[What is needed] The records that follow must be repeated exactly, line by line.

┌─ Records

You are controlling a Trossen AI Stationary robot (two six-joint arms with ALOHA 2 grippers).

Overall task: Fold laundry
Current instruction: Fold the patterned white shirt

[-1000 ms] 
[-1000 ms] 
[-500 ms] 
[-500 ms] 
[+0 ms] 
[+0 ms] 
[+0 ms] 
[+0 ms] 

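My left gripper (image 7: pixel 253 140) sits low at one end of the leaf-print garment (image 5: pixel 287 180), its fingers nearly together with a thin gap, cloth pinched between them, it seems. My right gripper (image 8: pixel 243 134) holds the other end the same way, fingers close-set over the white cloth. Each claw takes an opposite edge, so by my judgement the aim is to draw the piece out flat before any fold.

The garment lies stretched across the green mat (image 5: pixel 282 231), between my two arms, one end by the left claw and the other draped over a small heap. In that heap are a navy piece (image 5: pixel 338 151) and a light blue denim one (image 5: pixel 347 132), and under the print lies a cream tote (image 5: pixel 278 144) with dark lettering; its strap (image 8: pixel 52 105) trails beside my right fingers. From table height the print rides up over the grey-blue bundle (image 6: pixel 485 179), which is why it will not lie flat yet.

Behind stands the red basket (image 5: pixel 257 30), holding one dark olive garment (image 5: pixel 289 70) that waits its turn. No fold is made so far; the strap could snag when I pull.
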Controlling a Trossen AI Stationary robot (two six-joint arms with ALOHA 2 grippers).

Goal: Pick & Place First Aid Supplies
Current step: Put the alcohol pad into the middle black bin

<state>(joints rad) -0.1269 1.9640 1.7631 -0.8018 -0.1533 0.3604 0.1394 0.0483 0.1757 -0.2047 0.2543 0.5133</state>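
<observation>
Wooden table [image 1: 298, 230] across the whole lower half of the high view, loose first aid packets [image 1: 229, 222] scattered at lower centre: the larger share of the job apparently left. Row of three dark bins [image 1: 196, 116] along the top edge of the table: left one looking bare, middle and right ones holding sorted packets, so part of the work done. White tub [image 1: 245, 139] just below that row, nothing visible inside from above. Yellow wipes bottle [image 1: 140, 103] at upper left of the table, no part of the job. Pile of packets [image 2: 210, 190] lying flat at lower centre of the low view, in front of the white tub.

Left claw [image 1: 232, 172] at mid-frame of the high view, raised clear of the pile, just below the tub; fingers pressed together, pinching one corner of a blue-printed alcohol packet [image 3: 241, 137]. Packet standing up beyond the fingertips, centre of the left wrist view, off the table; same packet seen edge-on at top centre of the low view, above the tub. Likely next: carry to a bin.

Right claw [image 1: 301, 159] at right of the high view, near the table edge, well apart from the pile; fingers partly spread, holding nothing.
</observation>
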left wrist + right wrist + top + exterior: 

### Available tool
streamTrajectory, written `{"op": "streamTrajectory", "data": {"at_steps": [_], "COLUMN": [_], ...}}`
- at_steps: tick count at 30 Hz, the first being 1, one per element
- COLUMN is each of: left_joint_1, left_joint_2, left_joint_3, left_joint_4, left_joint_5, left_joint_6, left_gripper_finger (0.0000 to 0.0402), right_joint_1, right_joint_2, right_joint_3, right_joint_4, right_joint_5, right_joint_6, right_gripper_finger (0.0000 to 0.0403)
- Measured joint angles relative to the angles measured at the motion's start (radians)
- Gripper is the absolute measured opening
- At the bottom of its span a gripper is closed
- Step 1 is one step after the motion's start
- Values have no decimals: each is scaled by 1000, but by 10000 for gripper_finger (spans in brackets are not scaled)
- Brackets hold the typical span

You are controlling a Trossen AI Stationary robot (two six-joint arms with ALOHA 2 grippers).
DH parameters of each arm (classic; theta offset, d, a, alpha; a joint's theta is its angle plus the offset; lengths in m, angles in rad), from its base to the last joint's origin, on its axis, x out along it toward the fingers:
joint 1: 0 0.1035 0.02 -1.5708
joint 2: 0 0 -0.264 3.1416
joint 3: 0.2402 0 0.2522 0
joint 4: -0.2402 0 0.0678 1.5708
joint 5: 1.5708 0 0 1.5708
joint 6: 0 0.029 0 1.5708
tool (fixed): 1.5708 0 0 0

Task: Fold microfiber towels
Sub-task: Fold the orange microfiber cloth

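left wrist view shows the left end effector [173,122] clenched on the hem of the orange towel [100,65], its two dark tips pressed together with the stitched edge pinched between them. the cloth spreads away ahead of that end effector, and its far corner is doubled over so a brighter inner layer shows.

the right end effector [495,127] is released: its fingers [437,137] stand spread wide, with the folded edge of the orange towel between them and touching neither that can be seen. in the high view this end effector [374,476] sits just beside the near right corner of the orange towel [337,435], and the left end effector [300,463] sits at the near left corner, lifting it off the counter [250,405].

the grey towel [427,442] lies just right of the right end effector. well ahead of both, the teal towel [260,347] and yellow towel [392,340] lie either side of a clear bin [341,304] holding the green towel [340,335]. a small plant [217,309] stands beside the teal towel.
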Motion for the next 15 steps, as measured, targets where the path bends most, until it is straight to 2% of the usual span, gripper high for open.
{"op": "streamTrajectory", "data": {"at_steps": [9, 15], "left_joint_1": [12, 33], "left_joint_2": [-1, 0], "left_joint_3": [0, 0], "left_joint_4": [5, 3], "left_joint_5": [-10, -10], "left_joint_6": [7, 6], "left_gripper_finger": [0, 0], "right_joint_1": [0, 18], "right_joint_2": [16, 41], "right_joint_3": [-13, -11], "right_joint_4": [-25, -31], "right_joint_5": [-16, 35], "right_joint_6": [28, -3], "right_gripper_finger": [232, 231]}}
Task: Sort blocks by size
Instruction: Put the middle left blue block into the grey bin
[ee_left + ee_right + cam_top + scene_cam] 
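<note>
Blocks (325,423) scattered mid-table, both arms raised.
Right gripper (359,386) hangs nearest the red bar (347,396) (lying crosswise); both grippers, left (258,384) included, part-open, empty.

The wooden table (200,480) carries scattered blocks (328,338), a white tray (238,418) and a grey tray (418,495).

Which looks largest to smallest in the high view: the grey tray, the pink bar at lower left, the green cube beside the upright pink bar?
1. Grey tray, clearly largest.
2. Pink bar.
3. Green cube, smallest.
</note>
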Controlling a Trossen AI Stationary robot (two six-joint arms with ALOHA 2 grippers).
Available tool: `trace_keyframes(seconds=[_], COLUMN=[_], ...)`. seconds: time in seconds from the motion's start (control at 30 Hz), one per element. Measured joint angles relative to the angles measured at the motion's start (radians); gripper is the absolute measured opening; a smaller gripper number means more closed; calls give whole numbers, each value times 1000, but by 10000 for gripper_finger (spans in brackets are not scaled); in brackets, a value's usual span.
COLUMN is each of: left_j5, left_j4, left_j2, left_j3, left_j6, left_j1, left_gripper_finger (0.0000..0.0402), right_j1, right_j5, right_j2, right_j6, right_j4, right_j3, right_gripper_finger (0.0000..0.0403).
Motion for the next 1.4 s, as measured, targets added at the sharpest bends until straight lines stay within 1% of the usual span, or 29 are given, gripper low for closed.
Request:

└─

[Exercise solution]
You are controlling a Trossen AI Stationary robot (two six-joint arms with ALOHA 2 grippers).

Overall task: Fold laundry
Current instruction: Fold the patterned white shirt

[-1000 ms] 
[-1000 ms] 
[-500 ms] 
[-500 ms] 
[+0 ms] 
[+0 ms] 
[+0 ms] 
[+0 ms] 

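My left gripper (image 7: pixel 253 140) sits low at one end of the leaf-print garment (image 5: pixel 287 180), its fingers nearly together with a thin gap, cloth pinched between them, it seems. My right gripper (image 8: pixel 243 134) holds the other end the same way, fingers close-set over the white cloth. Each claw takes an opposite edge, so by my judgement the aim is to draw the piece out flat before any fold.

The garment lies stretched across the green mat (image 5: pixel 282 231), between my two arms, one end by the left claw and the other draped over a small heap. In that heap are a navy piece (image 5: pixel 338 151) and a light blue denim one (image 5: pixel 347 132), and under the print lies a cream tote (image 5: pixel 278 144) with dark lettering; its strap (image 8: pixel 52 105) trails beside my right fingers. From table height the print rides up over the grey-blue bundle (image 6: pixel 485 179), which is why it will not lie flat yet.

Behind stands the red basket (image 5: pixel 257 30), holding one dark olive garment (image 5: pixel 289 70) that waits its turn. No fold is made so far; the strap could snag when I pull.
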Controlling a Trossen AI Stationary robot (two six-joint arms with ALOHA 2 grippers).

Goal: Pick & Place First Aid Supplies
Current step: Put the alcohol pad into the middle black bin

<state>(joints rad) -0.1269 1.9640 1.7631 -0.8018 -0.1533 0.3604 0.1394 0.0483 0.1757 -0.2047 0.2543 0.5133</state>
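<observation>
Wooden table [image 1: 298, 230] across the whole lower half of the high view, loose first aid packets [image 1: 229, 222] scattered at lower centre: the larger share of the job apparently left. Row of three dark bins [image 1: 196, 116] along the top edge of the table: left one looking bare, middle and right ones holding sorted packets, so part of the work done. White tub [image 1: 245, 139] just below that row, nothing visible inside from above. Yellow wipes bottle [image 1: 140, 103] at upper left of the table, no part of the job. Pile of packets [image 2: 210, 190] lying flat at lower centre of the low view, in front of the white tub.

Left claw [image 1: 232, 172] at mid-frame of the high view, raised clear of the pile, just below the tub; fingers pressed together, pinching one corner of a blue-printed alcohol packet [image 3: 241, 137]. Packet standing up beyond the fingertips, centre of the left wrist view, off the table; same packet seen edge-on at top centre of the low view, above the tub. Likely next: carry to a bin.

Right claw [image 1: 301, 159] at right of the high view, near the table edge, well apart from the pile; fingers partly spread, holding nothing.
</observation>
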left wrist + right wrist + top + exterior: 

### Available tool
streamTrajectory, written `{"op": "streamTrajectory", "data": {"at_steps": [_], "COLUMN": [_], ...}}`
- at_steps: tick count at 30 Hz, the first being 1, one per element
- COLUMN is each of: left_joint_1, left_joint_2, left_joint_3, left_joint_4, left_joint_5, left_joint_6, left_gripper_finger (0.0000 to 0.0402), right_joint_1, right_joint_2, right_joint_3, right_joint_4, right_joint_5, right_joint_6, right_gripper_finger (0.0000 to 0.0403)
- Measured joint angles relative to the angles measured at the motion's start (radians)
- Gripper is the absolute measured opening
- At the bottom of its span a gripper is closed
- Step 1 is one step after the motion's start
- Values have no decimals: each is scaled by 1000, but by 10000 for gripper_finger (spans in brackets are not scaled)
- Brackets hold the typical span

You are controlling a Trossen AI Stationary robot (two six-joint arms with ALOHA 2 grippers).
DH parameters of each arm (classic; theta offset, d, a, alpha; a joint's theta is its angle plus the offset; lengths in m, angles in rad), from its base to the last joint's origin, on its axis, x out along it toward the fingers:
joint 1: 0 0.1035 0.02 -1.5708
joint 2: 0 0 -0.264 3.1416
joint 3: 0.2402 0 0.2522 0
joint 4: -0.2402 0 0.0678 1.5708
joint 5: 1.5708 0 0 1.5708
joint 6: 0 0.029 0 1.5708
tool (fixed): 1.5708 0 0 0

Task: Fold microfiber towels
Sub-task: Fold the orange microfiber cloth

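left wrist view shows the left end effector [173,122] clenched on the hem of the orange towel [100,65], its two dark tips pressed together with the stitched edge pinched between them. the cloth spreads away ahead of that end effector, and its far corner is doubled over so a brighter inner layer shows.

the right end effector [495,127] is released: its fingers [437,137] stand spread wide, with the folded edge of the orange towel between them and touching neither that can be seen. in the high view this end effector [374,476] sits just beside the near right corner of the orange towel [337,435], and the left end effector [300,463] sits at the near left corner, lifting it off the counter [250,405].

the grey towel [427,442] lies just right of the right end effector. well ahead of both, the teal towel [260,347] and yellow towel [392,340] lie either side of a clear bin [341,304] holding the green towel [340,335]. a small plant [217,309] stands beside the teal towel.
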Motion for the next 15 steps, as measured, targets where the path bends most, until it is straight to 2% of the usual span, gripper high for open.
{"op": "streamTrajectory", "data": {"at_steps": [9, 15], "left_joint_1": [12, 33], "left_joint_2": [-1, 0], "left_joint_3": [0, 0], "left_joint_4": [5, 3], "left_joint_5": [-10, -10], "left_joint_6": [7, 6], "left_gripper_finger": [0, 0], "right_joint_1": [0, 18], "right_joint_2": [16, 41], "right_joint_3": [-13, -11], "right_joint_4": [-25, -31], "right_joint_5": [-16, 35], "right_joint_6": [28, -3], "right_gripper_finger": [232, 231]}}
Task: Sort blocks by size
Instruction: Put the middle left blue block into the grey bin
[ee_left + ee_right + cam_top + scene_cam] 
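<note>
Blocks (325,423) scattered mid-table, both arms raised.
Right gripper (359,386) hangs nearest the red bar (347,396) (lying crosswise); both grippers, left (258,384) included, part-open, empty.

The wooden table (200,480) carries scattered blocks (328,338), a white tray (238,418) and a grey tray (418,495).

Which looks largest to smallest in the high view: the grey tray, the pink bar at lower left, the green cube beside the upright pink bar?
1. Grey tray, clearly largest.
2. Pink bar.
3. Green cube, smallest.
</note>
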Controlling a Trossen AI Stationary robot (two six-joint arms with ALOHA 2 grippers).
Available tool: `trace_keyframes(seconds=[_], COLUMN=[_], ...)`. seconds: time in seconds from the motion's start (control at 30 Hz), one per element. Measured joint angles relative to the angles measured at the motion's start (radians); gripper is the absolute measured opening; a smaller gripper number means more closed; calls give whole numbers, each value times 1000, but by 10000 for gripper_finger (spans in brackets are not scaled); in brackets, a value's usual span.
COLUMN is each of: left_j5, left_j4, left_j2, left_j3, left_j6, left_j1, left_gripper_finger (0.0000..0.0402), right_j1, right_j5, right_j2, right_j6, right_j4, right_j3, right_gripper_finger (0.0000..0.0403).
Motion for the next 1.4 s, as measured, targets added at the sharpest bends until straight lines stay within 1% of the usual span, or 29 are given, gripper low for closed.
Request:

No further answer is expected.